The levy charged to financial advisers for the work of the Australian Securities and Investments Commission (ASIC) will decrease by more than $500 as the regulator estimates it will spend around $9 million less in the next year to oversee the sector.
The regulator today released its Cost Recovery Implementation Statement (CRIS) for 2024/25, which stated licensees would continue to pay a $1500 levy and the total estimated cost recovery amount from the financial advice sector would be $39.271 million, drawn from 2680 licensees and 15,233 advisers, or $2314 per adviser.
This latter estimated figure represents a decrease of $564 per adviser from 2023/24’s cost of $2878, and a drop of $9.2 million for the sector from the previous year’s total levy amount of $48.39 million.

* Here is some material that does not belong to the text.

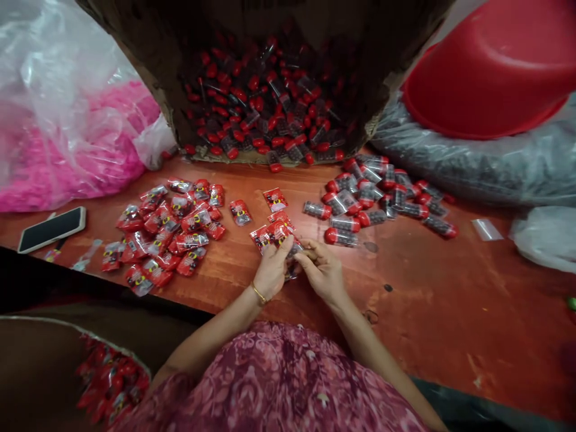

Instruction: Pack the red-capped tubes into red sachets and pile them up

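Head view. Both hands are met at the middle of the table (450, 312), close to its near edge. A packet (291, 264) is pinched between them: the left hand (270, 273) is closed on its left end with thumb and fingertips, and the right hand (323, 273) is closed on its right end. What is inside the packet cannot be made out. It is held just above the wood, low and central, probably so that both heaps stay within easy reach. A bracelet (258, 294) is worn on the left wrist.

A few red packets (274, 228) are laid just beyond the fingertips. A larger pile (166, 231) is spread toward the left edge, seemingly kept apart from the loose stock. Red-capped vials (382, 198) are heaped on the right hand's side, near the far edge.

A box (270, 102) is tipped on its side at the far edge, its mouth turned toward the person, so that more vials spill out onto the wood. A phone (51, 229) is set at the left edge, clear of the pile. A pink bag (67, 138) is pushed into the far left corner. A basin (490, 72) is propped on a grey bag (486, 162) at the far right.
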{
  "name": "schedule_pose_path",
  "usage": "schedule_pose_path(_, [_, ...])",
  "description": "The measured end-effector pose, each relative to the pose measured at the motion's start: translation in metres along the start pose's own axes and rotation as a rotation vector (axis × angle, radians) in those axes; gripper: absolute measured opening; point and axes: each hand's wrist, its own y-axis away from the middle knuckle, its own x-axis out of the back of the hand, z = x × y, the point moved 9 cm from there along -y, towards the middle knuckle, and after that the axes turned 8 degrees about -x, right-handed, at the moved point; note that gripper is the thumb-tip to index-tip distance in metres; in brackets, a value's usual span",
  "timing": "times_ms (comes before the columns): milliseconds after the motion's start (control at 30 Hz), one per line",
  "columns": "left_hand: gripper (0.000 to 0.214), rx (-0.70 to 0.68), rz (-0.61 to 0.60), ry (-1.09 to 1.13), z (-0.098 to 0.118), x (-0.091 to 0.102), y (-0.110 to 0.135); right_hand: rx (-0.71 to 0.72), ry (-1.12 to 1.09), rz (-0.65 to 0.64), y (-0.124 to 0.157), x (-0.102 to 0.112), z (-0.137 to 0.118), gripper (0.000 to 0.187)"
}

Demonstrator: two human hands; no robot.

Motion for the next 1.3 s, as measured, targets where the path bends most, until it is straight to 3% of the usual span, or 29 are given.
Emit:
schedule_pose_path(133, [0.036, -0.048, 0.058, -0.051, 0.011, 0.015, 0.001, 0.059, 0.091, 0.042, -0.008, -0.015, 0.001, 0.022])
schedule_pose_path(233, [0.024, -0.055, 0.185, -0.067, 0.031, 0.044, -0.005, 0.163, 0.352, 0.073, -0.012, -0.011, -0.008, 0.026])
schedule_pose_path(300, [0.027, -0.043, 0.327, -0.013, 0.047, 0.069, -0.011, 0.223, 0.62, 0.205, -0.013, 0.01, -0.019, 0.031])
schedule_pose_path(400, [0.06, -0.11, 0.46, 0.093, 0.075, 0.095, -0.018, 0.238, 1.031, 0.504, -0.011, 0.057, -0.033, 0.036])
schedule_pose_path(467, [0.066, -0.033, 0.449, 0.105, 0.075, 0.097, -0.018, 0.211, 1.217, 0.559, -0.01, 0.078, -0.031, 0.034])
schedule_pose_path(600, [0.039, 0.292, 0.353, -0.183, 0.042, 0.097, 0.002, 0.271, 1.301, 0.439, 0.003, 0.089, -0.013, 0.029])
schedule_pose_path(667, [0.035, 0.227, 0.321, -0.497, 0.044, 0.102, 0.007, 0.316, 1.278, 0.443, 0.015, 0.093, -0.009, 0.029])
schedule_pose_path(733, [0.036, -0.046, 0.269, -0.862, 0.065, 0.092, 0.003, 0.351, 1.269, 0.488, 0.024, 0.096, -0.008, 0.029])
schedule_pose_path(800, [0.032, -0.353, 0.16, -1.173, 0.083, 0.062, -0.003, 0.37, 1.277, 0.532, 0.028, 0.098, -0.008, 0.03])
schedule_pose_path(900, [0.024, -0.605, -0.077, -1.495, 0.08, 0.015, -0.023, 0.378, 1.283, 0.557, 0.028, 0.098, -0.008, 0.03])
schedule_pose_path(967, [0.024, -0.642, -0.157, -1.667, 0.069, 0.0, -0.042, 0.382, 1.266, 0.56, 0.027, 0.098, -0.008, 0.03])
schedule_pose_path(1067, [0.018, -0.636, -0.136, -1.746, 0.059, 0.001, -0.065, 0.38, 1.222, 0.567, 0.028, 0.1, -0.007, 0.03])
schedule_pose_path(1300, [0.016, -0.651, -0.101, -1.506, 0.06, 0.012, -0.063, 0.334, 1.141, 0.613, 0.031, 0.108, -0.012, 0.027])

The decrease is in sharp contrast to the large increase advisers are required to pay to fund the operations of the Compensation Scheme of Last Resort (CSLR), which is estimated to be $70.11 million in the 2026 financial year, well above the $20 million cap for the sector put in place when the scheme commenced operations.

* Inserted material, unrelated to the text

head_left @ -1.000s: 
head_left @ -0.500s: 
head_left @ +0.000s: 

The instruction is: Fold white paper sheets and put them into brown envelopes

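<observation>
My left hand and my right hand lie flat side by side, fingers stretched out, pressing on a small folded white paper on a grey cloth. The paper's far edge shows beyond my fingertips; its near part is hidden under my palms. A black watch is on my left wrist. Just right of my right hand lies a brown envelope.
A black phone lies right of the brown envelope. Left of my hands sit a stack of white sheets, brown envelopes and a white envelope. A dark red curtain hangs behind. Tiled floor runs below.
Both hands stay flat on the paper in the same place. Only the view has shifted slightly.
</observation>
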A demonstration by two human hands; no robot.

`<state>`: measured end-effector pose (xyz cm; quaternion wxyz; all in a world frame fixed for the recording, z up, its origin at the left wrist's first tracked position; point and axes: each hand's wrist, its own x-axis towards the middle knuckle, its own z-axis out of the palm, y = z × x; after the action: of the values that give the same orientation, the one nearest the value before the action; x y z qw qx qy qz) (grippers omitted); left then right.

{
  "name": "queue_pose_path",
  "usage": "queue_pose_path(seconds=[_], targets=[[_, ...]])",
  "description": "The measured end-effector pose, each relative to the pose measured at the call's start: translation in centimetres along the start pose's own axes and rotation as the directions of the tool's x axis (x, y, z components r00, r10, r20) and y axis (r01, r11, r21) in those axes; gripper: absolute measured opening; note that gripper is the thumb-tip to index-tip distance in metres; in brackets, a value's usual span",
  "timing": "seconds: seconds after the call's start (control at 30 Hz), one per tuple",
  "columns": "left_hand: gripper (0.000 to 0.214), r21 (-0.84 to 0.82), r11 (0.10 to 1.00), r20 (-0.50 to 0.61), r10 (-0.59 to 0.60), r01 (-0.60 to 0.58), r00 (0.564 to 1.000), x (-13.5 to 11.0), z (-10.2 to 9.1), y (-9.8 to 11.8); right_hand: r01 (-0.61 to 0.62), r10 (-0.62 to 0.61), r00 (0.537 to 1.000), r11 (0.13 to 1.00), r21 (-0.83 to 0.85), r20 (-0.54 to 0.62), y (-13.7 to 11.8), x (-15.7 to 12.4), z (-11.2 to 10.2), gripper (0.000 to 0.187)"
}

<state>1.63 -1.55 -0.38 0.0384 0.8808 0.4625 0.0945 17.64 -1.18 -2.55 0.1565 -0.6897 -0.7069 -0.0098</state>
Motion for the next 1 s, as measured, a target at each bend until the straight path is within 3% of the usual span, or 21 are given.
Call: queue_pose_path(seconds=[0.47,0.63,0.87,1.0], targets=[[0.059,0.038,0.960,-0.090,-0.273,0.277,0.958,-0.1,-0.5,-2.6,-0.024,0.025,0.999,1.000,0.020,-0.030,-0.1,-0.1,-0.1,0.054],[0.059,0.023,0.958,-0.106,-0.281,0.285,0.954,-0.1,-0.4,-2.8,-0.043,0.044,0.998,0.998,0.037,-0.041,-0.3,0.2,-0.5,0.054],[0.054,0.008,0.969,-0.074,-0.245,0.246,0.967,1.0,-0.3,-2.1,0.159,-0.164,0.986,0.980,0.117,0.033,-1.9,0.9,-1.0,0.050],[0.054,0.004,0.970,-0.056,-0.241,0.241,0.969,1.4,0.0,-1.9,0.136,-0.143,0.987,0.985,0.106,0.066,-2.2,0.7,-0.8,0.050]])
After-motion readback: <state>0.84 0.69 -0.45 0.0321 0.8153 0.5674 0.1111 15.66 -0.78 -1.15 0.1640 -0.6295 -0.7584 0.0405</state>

Under the cap, the CSLR levy per adviser will be $1295, but could climb as high as $4500 if the remaining $50 million is imposed on the sector by a special levy that would be put in place by Financial Services Minister Daniel Mulino early in the 2026 financial year.

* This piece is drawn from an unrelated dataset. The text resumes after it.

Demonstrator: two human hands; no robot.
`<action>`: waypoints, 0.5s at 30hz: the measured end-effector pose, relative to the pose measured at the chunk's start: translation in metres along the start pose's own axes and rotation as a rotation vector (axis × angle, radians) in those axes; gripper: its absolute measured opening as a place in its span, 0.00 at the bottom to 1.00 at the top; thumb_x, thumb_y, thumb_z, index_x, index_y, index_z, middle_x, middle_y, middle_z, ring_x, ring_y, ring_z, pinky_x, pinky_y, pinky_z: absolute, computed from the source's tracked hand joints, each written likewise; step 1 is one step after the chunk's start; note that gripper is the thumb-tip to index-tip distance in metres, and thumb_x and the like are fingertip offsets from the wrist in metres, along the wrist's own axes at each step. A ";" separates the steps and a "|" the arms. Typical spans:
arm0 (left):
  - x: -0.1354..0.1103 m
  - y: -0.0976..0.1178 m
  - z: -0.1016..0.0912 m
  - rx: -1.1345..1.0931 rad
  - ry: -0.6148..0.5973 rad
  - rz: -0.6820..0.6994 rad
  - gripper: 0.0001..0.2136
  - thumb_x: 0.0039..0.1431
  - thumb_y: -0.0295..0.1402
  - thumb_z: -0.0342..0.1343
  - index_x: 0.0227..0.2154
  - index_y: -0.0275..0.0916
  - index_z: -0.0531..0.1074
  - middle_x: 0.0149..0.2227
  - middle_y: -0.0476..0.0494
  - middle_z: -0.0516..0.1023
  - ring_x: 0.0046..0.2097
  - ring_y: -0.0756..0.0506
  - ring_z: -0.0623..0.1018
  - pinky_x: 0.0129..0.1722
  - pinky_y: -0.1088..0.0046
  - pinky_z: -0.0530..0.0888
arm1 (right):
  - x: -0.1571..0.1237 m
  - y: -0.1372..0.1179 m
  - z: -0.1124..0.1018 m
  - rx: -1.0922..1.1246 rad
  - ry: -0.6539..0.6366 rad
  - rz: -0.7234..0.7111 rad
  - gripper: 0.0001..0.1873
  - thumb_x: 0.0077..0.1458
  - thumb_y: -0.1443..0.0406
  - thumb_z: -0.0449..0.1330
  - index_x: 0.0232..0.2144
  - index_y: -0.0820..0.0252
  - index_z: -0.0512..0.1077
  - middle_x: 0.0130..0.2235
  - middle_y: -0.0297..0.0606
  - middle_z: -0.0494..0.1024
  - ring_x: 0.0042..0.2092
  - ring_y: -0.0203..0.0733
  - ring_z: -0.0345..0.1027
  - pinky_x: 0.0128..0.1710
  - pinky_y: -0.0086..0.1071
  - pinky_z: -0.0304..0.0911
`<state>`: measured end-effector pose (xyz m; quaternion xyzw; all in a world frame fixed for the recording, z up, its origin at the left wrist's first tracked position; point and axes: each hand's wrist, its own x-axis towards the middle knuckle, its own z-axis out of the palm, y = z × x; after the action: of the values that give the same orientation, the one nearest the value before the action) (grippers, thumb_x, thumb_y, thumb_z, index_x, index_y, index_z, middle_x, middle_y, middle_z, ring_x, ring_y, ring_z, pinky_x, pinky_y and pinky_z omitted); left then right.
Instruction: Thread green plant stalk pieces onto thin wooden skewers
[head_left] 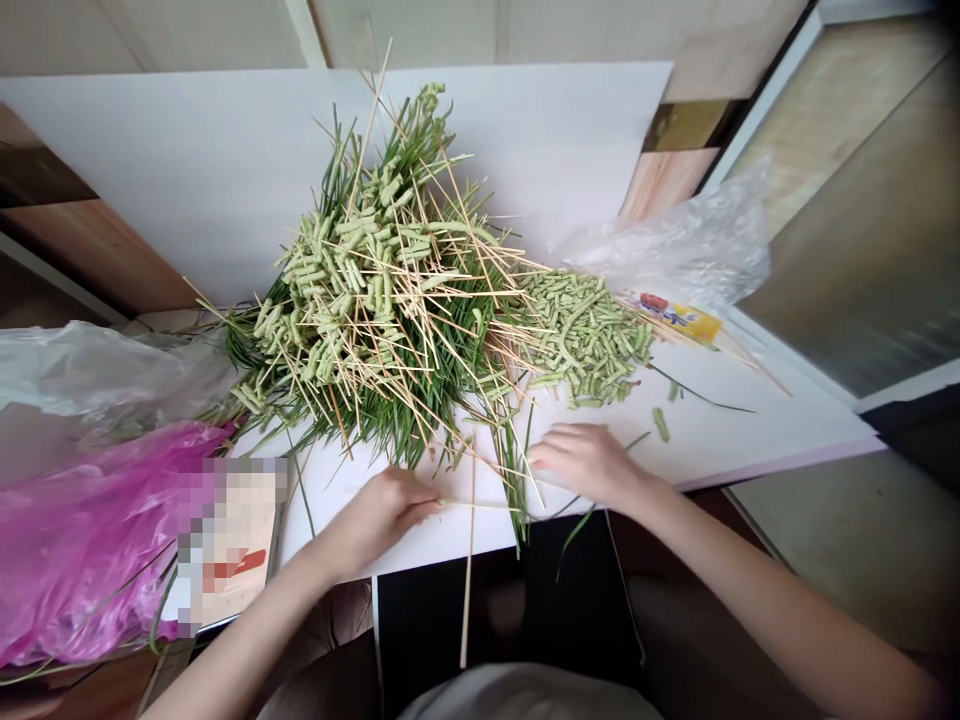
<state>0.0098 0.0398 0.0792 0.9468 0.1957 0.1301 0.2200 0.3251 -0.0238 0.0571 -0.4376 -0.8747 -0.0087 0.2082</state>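
A large heap of long green leaves [375, 300] and pale green pieces lies on a white board [750, 425], with many thin wooden skewers [450, 300] sticking out at all angles. To its right is a loose pile of short pale green pieces [585, 335]. My left hand [382, 515] pinches a thin skewer [476, 504] at the heap's near edge. My right hand [585, 465] rests on the board beside the skewer's far end, with its fingers together, close to hanging leaves. Whether it holds anything is hidden.
A pink plastic bag [90, 540] and a printed box with a blurred patch [229, 545] lie at the lower left. Transparent plastic bags [675, 245] lie at both sides of the heap. A skewer [466, 590] hangs over the board's near edge.
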 end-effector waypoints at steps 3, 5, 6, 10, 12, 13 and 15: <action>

ASIC stated it planned to spend $5.6 million on supervision and surveillance, $17.18 million on enforcement activities and $2.49 million on engaging with industry and providing education and guidance, and noted the published levies were a guide only with final charges to be issued in December.
Earlier this year, the regulator stated its key areas of focus were going to include cold-calling operations encouraging consumers to switch superannuation, SMSF establishment advice and its compliance with the law, supporting the delivery of advice reforms and monitoring the use of artificial intelligence by licensees.
In the CRIS, it stated it expected to recover a total of $349.3 million of regulatory costs via cost recovery levies and statutory levies drawn from the deposit-taking and credit, investment management, superannuation and related services, market infrastructure and intermediaries, financial advice and insurance sectors in the 2024 financial year.